ぼんやりページを眺めていると、扉がノックされた。
「あーっ!またサボってんのかよ!」
「捲簾〜vvv」
顔を出したのは捲簾だった。
物凄い勢いでベッドへ近付き、天蓬の手から雑誌を引ったくる。
「リハビリは?」
「ちょっと…休憩してただけですよぉ」
サボっている所を見つけられ、天蓬がバツ悪げにそっぽを向いた。
捲簾はこれ見よがしに溜息を零す。
「ちゃんとやらねーとダメだって言ったろ?」
「分かって入るんですけど…ねぇ」
気怠げに髪を掻き上げる天蓬を、捲簾が軽く小突いた。
「そういえば。今日はいつもより遅かったんですね?」
「あぁ。ちょっと金蝉トコに寄ってから来たから」
「そうなんですか。何か用事でも?」
「ん?悟空がてんぽうに逢いたがったから、一緒に連れてった」
天蓬の眉がピクリと引き攣る。
「そうだっ!悟空がさ、金蝉にデジカメ買って貰ったんだって〜。

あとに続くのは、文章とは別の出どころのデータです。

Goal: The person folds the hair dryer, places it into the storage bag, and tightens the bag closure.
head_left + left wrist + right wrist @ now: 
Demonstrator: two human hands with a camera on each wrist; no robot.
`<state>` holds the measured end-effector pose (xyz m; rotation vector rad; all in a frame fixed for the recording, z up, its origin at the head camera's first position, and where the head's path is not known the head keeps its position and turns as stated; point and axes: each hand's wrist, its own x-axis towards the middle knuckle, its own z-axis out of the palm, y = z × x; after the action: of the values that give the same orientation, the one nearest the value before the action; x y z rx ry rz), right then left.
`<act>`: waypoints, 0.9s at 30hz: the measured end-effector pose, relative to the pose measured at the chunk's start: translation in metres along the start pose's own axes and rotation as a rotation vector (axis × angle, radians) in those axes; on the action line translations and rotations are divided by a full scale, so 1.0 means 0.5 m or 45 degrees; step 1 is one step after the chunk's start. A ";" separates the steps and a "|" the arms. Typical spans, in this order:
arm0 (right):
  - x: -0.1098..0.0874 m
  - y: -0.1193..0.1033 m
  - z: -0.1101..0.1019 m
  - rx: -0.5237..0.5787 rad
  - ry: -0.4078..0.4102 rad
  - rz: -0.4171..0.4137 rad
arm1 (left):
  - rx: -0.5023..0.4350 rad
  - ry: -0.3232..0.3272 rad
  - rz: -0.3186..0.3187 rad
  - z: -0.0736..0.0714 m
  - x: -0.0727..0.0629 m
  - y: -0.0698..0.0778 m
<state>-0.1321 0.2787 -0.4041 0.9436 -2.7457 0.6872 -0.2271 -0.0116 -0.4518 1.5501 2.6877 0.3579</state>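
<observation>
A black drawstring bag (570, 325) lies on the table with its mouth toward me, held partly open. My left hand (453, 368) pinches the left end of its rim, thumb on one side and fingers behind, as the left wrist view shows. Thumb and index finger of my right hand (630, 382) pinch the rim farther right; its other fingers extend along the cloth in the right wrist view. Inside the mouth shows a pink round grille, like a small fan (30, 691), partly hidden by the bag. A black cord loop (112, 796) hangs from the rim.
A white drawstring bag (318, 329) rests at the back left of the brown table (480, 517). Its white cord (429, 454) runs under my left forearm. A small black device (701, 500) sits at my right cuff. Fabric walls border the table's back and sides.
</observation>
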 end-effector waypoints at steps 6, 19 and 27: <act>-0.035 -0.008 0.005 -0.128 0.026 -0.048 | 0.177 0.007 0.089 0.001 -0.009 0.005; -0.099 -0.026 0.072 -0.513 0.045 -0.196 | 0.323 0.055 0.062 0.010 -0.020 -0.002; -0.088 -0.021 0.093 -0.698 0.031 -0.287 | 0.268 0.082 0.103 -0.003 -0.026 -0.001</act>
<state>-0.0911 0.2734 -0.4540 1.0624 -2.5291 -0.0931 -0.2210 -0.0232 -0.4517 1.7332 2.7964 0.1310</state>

写真撮ってプリントアウトして貰ったんだ。ほれ」
捲簾が嬉しそうに鞄から出した写真を天蓬へ差し出した。
そこに写っていたのは。

「捲簾っ!何猫となんか浮気してるんですかあああぁぁっ!!」

天蓬の絶叫が病室に響き渡った。
捲簾に渡された写真は、全て猫のてんぽうと捲簾の仲睦まじい姿がこれでもかっ!と写っている。
極めつけは猫と捲簾が楽しげに頬を寄せている写真。
写真の中の猫は、これ見よがしに挑戦的なカメラ目線でデレデレ捲簾に甘えていた。
「いやぁ〜てんぽうのヤツ、すっげぇ甘えちゃってさ。可愛いのなんのって」
ニコニコ嬉しそうに微笑む捲簾に、天蓬はダラダラと脂汗を流す。

捲簾のそんな可愛らしい表情は…僕だけのモノなのにっ!

天蓬の瞳に闘志がメラメラ燃えた。
こんなダラけ切ってる場合じゃない。

一刻も早く回復して、捲簾を取り戻さなければっ!
捲簾に甘えて懐いていいのは僕だけですっ!
あんな…あんな猫なんかに捲簾は渡しませんよっ!

ベッドの端に転がっていたダンベルを、天蓬がむんずと掴んだ。
「捲簾っ!時間見てて下さいねっ!」
「あいよ〜」
真剣にリハビリを再開する天蓬に、捲簾は呆れた視線を向ける。
それでも。

…ちょっと嬉しいかも。

自分を猫に取られまいと馬鹿馬鹿しい勘違いをしてリハビリに励む天蓬を眺め、捲簾はこっそり小さく笑った。